Abends muss Wowereit noch nach Wedding

Aber auch Schneider kündigt an, dass der Fall Schmitz mit der fast dreistündigen Sitzung des Rechtsausschusses nicht beigelegt sei. Die SPD-Fraktion im Abgeordnetenhaus werde den Vorgang intern aufarbeiten und Manöverkritik üben. Und, schon wieder so ein Satz ganz nebenbei: Der Kulturstaatssekretär hätte vielleicht doch „Weihnachten 2012 aus persönlichen Gründen aus dem Amt scheiden können“. Hat er aber nicht getan. Und so muss Wowereit am späten Nachmittag auch noch in die Müllerstraße in Wedding fahren, zum SPD-Landesvorstand.

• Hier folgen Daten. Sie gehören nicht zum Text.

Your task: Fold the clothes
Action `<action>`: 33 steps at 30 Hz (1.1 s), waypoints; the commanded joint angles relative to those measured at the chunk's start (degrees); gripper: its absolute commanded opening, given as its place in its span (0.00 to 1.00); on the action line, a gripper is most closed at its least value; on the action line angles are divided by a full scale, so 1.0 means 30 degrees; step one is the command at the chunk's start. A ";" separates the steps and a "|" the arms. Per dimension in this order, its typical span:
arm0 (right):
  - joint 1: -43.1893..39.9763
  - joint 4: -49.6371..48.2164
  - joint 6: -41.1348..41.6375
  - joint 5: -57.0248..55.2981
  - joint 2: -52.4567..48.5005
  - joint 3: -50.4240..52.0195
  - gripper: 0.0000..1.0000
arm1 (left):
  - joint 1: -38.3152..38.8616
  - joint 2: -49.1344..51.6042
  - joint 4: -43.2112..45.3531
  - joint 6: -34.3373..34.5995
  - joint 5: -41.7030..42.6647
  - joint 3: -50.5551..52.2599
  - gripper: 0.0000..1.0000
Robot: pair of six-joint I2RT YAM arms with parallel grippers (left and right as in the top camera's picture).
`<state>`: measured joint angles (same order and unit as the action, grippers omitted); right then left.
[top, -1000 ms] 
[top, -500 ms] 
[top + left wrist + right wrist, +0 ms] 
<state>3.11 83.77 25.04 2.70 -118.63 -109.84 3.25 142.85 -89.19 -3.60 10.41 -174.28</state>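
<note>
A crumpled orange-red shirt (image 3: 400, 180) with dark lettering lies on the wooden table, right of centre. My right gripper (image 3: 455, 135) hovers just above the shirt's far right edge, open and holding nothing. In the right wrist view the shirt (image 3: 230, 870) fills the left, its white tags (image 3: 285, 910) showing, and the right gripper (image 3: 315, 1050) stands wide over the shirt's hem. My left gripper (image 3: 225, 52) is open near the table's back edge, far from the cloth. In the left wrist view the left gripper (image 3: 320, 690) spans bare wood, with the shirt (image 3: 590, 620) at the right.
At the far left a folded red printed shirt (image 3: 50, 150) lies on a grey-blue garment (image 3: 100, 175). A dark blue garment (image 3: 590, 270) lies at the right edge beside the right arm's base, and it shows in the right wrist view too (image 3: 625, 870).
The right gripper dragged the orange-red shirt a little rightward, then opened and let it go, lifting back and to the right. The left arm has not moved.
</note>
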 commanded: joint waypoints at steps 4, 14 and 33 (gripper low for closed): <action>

Der hat für das Thema, das seit einer Woche Berlin bewegt und auch bundesweit aufmerksam verfolgt wurde, nur eine Stunde eingeplant. Etwa 20 Vorstandsmitglieder melden sich zu Wort, es wird doch länger diskutiert. Kritische Worte fallen – gegen den Regierungschef. Wowereit passt das erkennbar nicht, er verzichtet aber darauf, pampig zu werden. Am Ende stärken die leitenden Genossen dem Parteifreund Wowereit demonstrativ und pflichtgemäß den Rücken. Das Meinungsbild fällt einstimmig aus. Aber der Vorstand stützt im Nachhinein genauso einstimmig die harte Linie des SPD-Landeschefs Jan Stöß, der den Rücktritt von Schmitz energisch vorantrieb und dafür sorgte, dass dies sofort in der Zeitung stand.

Dann stehen sie wieder Seit’ an Seit’, am Montagabend vor dem Kurt-Schumacher-Haus. Wowereit und Stöß, die sich am vergangenen Montag am Telefon noch laut gestritten haben. Von einem Zerwürfnis, versichern beide, könne keine Rede sein. „Ich bin zufrieden“, sagt Stöß über das eigene Krisenmanagement. Es ist Wowereits letzter Fehltritt, den ihm die Genossen durchgehen lassen.